*WHAT THIS TASK INVOLVES*: Could you copy exactly the lines below, beginning at the line with "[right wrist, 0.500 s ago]" and stopping after the line with "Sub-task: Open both", with no pictures?

[DATA FOR ANALYSIS — start]

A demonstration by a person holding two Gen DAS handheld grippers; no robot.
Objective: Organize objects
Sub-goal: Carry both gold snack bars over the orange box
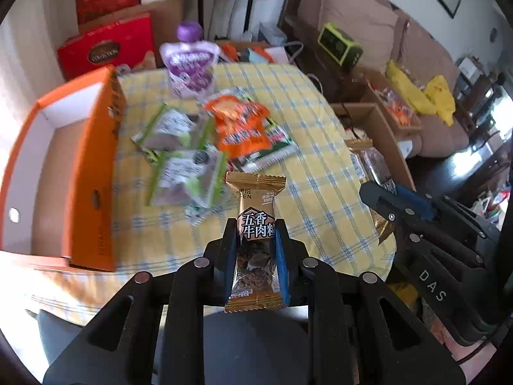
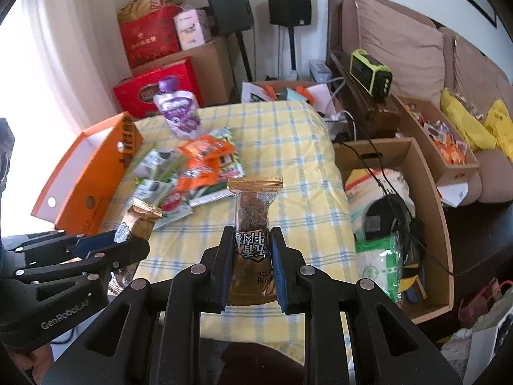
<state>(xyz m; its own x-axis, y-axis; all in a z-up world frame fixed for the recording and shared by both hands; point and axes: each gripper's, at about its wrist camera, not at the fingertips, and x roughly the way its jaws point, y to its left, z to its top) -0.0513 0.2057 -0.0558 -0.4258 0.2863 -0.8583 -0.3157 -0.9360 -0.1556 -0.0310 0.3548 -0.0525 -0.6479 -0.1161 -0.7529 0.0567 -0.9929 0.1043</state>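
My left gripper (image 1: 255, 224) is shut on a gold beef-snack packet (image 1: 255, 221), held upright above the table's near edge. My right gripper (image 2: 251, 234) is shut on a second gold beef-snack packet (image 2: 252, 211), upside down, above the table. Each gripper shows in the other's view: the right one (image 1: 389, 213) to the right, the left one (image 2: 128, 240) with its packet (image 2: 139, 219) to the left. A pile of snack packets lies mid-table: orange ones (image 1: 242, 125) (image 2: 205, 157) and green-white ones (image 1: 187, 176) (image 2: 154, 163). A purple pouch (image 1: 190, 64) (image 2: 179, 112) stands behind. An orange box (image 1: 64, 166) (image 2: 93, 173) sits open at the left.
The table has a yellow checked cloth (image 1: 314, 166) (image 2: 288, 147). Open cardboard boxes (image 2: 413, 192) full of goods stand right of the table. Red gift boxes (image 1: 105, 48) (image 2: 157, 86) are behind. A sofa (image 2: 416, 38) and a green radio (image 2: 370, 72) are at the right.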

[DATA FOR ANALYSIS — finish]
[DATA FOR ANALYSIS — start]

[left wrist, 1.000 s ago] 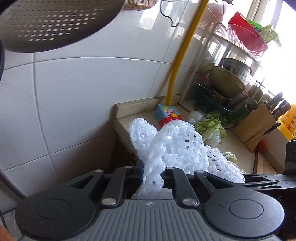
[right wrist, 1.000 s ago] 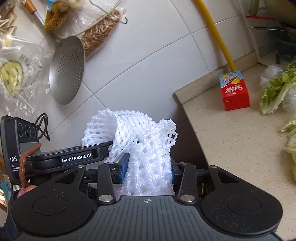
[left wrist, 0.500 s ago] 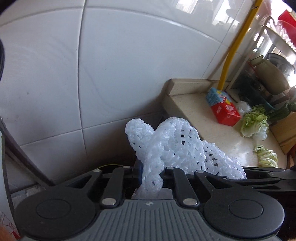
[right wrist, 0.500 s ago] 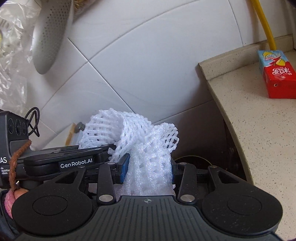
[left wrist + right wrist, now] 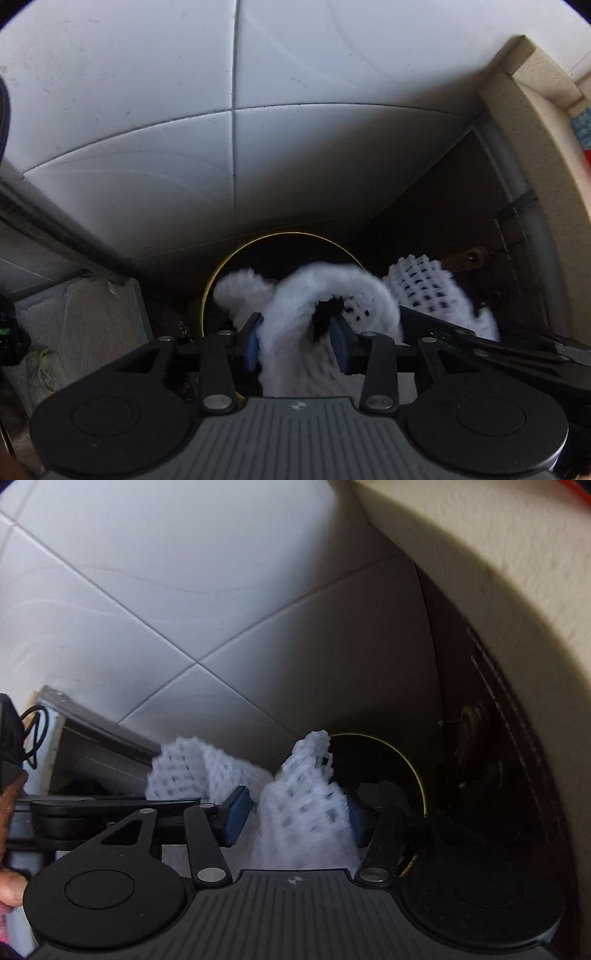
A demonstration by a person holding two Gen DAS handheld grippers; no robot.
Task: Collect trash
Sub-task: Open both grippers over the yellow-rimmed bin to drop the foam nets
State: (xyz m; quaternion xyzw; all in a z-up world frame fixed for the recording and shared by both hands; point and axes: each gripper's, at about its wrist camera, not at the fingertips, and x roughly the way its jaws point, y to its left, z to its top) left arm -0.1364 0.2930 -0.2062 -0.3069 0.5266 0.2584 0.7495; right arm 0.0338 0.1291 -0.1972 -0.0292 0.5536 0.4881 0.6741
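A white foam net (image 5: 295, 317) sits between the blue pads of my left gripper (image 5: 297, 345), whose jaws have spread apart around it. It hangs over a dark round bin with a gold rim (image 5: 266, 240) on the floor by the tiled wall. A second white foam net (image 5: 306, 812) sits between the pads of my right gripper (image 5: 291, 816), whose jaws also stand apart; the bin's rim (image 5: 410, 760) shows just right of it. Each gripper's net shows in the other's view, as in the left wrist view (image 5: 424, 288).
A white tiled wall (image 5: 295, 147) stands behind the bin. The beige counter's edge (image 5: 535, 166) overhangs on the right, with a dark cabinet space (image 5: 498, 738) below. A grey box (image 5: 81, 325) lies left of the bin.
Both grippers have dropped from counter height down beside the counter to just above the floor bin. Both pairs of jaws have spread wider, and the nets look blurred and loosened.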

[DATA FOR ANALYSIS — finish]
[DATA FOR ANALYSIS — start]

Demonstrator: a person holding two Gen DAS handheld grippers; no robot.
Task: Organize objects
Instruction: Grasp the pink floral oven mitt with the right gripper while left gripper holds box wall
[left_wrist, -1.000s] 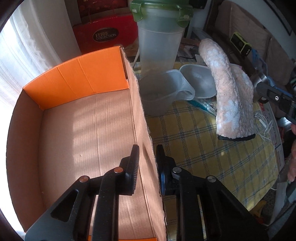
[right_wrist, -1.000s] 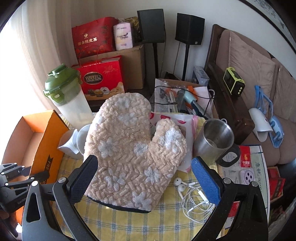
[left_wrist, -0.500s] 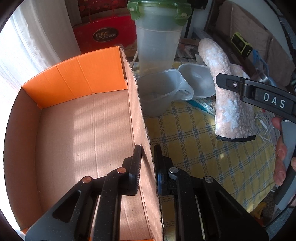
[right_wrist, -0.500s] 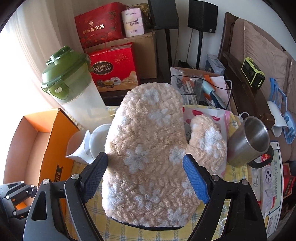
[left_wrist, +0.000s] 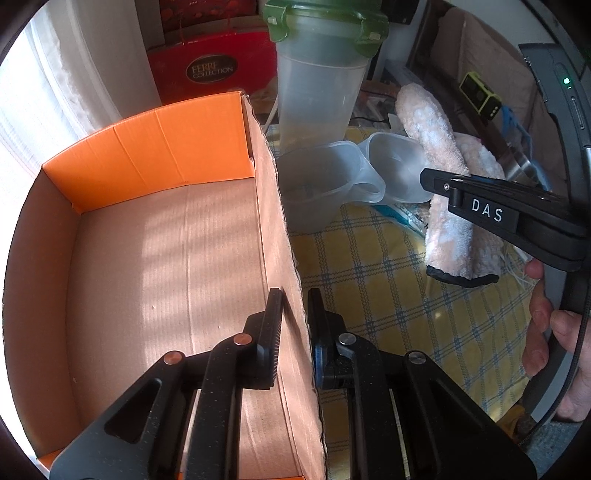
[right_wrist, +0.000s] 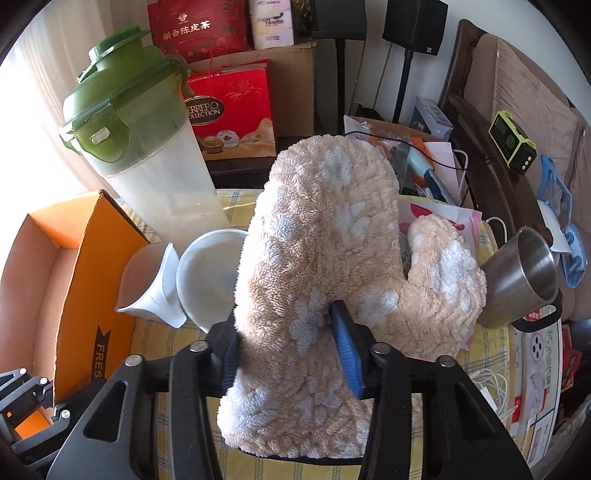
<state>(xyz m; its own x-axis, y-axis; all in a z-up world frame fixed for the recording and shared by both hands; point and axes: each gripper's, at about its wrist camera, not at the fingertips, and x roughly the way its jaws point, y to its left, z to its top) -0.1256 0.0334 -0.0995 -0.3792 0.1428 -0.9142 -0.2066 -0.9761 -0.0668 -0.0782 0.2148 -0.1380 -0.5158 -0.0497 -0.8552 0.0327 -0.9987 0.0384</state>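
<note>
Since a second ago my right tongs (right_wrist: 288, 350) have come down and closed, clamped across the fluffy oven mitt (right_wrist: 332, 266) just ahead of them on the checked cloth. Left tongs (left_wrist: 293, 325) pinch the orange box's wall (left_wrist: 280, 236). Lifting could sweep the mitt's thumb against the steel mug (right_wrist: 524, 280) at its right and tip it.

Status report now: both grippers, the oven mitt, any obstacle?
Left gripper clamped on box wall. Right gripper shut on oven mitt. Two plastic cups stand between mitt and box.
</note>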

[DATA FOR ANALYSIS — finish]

*ANSWER SPACE*:
[right wrist, 0.500 s ago] 
[left wrist + right wrist, now] 
A demonstration by a person holding two Gen DAS handheld grippers; no robot.
Task: Collect trash
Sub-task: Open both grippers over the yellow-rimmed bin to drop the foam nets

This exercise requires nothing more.